_About this exercise_
With the pictures set aside, write out all of the data exactly as it stands.

_Given information_
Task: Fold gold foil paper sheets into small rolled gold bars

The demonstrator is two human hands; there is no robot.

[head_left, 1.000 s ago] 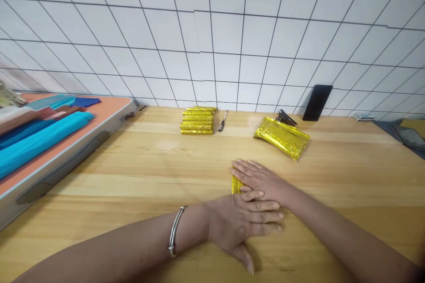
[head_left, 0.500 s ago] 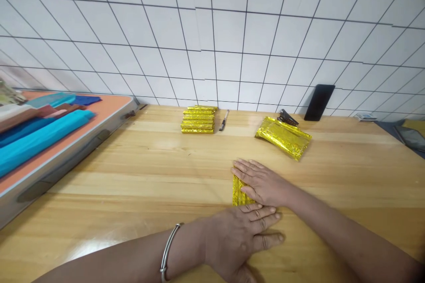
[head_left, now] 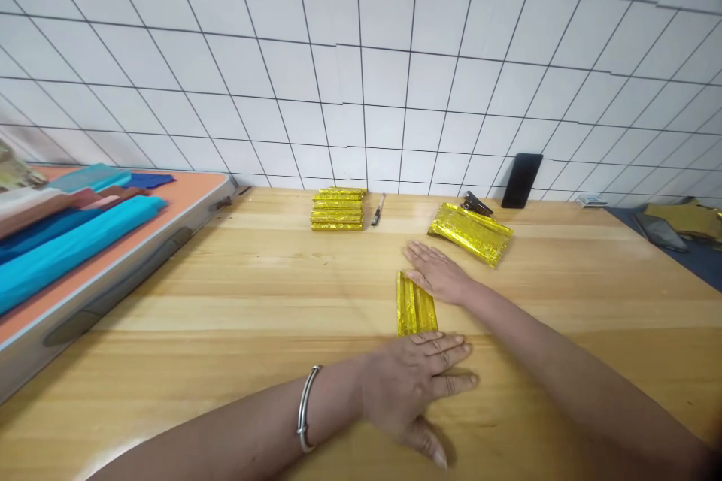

_Solution for this problem_
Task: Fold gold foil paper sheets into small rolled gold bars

The demonstrator is two human hands; there is no robot.

[head_left, 1.000 s ago] 
[head_left, 0.500 s ago] 
[head_left, now] 

Work on this exercise is complete, and nothing remains.